**WHAT YOU WILL DO**: In the records that follow, the lines from the one containing "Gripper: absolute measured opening" to the one containing "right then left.", inclusive, are to be given again exactly.

**Extracted data entries**:

⁂

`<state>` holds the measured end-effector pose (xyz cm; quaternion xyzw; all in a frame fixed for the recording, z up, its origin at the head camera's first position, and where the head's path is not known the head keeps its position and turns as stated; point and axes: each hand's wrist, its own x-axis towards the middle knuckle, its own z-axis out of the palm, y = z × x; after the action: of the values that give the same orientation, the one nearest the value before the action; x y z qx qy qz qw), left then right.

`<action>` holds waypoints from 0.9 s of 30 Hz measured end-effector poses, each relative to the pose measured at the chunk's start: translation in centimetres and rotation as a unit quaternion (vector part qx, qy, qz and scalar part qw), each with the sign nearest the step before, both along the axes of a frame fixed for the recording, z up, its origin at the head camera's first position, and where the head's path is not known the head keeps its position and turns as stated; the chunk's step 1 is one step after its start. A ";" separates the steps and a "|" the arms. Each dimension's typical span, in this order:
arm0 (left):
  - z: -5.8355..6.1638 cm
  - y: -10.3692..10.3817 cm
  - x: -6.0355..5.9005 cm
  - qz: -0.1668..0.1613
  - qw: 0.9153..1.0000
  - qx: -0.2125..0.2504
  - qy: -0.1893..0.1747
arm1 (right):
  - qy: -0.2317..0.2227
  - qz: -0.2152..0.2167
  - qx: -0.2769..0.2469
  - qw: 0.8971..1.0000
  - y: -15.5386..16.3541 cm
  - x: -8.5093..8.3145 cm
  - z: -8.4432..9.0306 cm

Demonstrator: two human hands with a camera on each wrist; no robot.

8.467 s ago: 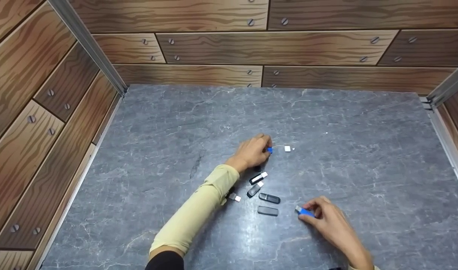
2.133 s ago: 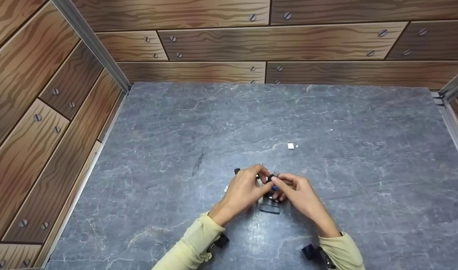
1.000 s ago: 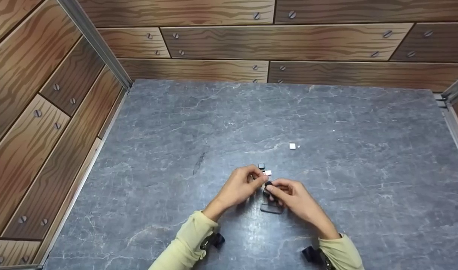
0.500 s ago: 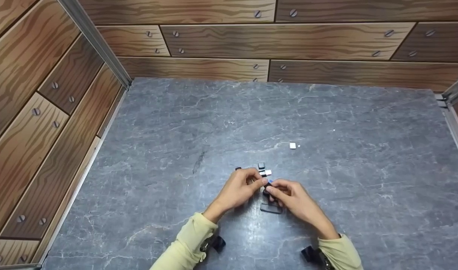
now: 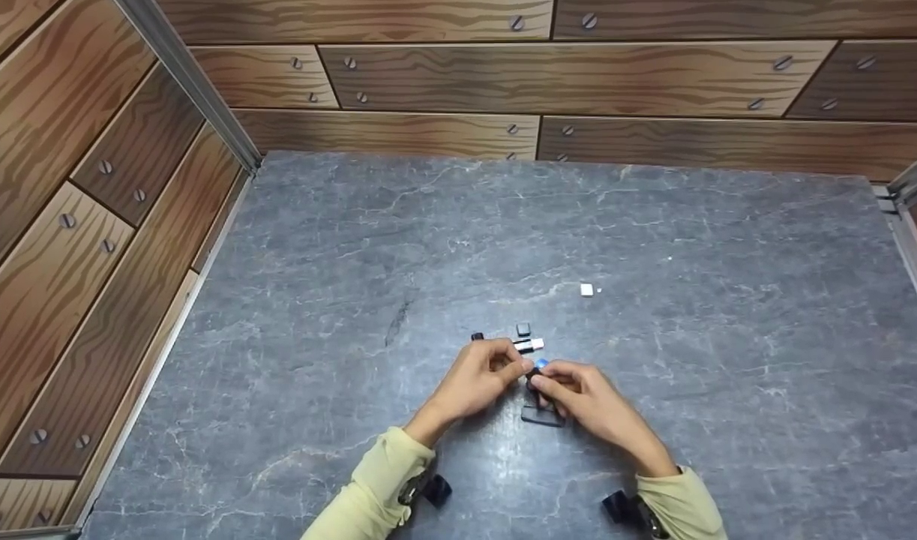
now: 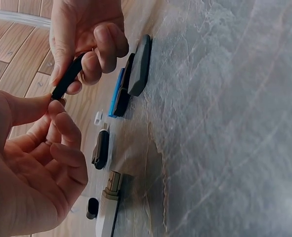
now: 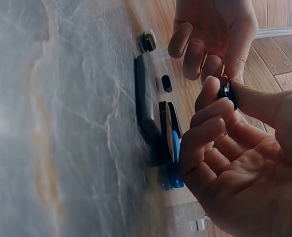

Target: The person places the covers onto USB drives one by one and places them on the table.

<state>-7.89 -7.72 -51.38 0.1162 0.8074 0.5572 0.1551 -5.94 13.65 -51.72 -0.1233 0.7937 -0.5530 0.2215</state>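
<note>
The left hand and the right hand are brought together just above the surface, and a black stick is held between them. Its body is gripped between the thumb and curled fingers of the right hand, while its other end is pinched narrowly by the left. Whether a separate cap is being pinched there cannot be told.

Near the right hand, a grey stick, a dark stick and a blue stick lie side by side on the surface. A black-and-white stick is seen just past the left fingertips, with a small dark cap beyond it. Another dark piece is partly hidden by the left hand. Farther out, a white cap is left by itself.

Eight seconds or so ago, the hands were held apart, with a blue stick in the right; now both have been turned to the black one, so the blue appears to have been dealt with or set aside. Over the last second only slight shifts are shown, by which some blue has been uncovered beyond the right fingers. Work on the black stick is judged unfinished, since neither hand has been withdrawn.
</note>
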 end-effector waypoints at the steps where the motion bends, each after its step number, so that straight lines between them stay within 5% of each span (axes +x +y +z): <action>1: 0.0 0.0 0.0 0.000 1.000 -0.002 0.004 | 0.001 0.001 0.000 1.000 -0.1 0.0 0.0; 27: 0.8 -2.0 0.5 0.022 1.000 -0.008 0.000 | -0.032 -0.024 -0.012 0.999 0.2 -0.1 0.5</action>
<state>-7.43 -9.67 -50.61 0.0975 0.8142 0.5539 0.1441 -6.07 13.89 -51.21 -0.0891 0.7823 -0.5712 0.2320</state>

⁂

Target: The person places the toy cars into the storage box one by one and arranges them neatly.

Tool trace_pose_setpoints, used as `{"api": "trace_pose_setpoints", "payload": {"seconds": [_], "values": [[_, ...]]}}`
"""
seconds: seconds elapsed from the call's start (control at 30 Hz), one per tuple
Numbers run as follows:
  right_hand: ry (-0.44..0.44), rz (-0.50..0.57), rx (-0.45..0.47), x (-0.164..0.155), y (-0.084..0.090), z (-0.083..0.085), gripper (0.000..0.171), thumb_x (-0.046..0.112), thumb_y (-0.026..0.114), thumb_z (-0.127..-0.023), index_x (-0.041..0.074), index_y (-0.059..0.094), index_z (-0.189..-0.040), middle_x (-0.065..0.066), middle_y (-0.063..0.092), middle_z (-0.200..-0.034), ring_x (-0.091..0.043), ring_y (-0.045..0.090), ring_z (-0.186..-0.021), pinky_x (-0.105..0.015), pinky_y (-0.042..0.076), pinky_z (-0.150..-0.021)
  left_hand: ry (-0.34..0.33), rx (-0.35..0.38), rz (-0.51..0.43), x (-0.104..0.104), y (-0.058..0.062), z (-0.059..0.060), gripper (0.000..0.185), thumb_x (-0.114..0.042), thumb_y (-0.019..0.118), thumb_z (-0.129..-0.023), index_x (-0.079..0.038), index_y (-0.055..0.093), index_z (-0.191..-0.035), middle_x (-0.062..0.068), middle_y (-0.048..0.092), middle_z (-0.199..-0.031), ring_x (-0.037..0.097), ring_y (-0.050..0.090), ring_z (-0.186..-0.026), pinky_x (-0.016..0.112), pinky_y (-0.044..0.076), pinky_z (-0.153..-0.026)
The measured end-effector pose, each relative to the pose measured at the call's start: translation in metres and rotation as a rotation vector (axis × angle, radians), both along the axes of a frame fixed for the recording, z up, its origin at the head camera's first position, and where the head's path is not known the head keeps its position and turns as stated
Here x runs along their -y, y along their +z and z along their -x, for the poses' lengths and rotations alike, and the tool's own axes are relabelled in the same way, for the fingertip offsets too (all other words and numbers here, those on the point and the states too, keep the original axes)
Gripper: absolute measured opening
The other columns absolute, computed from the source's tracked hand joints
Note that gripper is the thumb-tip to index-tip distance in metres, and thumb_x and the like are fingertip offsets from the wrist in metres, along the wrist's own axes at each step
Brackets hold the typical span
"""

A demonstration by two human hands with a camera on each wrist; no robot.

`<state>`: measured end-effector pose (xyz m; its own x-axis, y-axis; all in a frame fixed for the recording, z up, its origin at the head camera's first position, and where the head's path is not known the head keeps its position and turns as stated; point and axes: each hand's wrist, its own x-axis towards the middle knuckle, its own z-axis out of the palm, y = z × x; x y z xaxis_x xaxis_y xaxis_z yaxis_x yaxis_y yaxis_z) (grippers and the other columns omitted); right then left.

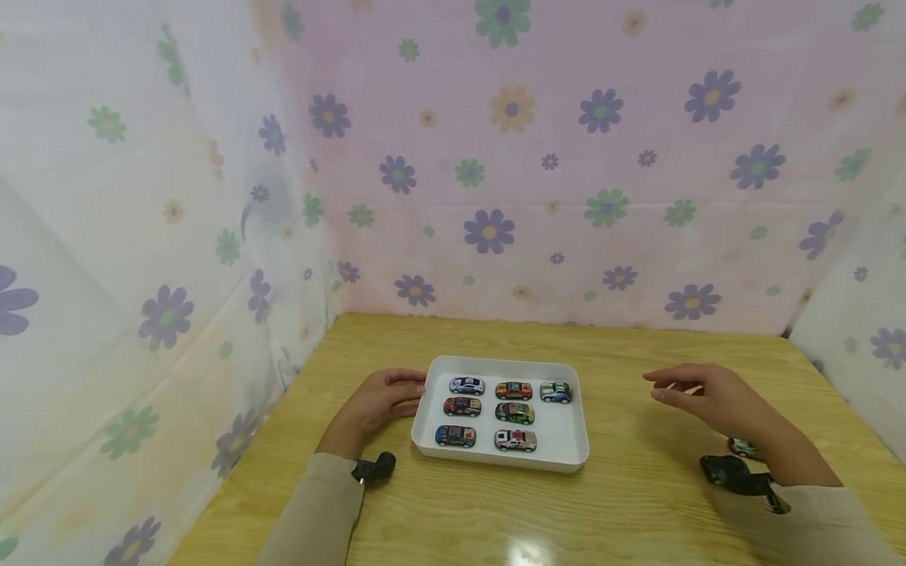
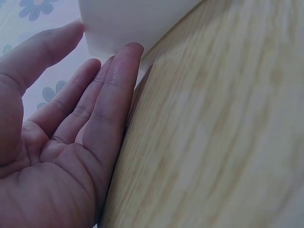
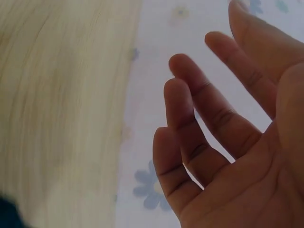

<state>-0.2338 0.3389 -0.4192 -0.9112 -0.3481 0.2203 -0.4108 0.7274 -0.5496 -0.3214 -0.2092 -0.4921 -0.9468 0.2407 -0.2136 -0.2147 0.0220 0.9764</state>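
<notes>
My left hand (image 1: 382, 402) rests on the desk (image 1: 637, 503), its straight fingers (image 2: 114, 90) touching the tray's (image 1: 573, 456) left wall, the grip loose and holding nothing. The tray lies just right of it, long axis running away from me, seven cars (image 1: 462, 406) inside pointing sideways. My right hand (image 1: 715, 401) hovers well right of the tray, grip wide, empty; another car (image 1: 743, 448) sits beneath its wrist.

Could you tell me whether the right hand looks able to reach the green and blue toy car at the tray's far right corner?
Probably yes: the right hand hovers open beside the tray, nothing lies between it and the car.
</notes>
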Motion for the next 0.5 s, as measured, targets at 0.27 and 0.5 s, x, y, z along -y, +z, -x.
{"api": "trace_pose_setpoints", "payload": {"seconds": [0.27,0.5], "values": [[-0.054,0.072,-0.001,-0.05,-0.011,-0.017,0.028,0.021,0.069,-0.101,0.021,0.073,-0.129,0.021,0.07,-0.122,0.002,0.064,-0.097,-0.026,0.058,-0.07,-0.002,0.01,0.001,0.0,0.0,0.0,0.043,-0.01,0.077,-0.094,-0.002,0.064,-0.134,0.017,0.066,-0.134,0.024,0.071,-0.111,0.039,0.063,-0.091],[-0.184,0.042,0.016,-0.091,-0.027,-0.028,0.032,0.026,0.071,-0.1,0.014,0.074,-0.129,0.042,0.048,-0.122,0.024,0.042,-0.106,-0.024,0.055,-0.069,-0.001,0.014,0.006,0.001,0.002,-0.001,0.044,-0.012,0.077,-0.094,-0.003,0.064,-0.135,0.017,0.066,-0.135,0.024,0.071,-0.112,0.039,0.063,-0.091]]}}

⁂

**SOLUTION FOR THIS EXERCISE**:
Gripper: absolute measured opening
The other columns absolute, computed from the source's tracked hand joints
Note that gripper is the thumb-tip to index-tip distance in metres, and thumb_x and the like are fingertip offsets from the wrist in metres, along the wrist's own axes at each step
Brackets hold the typical span
"""

A demonstration by two human hands with a camera on each wrist; no robot.

`<state>`: measured end-effector pose (xyz m; its own x-axis, y-axis; all in a frame fixed for the recording, z up, its origin at the head camera's first position, and where the head's path is not known the head keeps its position and turns as stated; point and axes: each hand's wrist, its own x-axis towards the middle knuckle, its own z-axis out of the palm, y = z × x; x y z xaxis_x xaxis_y xaxis_z yaxis_x yaxis_y yaxis_z) (grippers and the other columns omitted); right then left.

There's nothing else to the answer.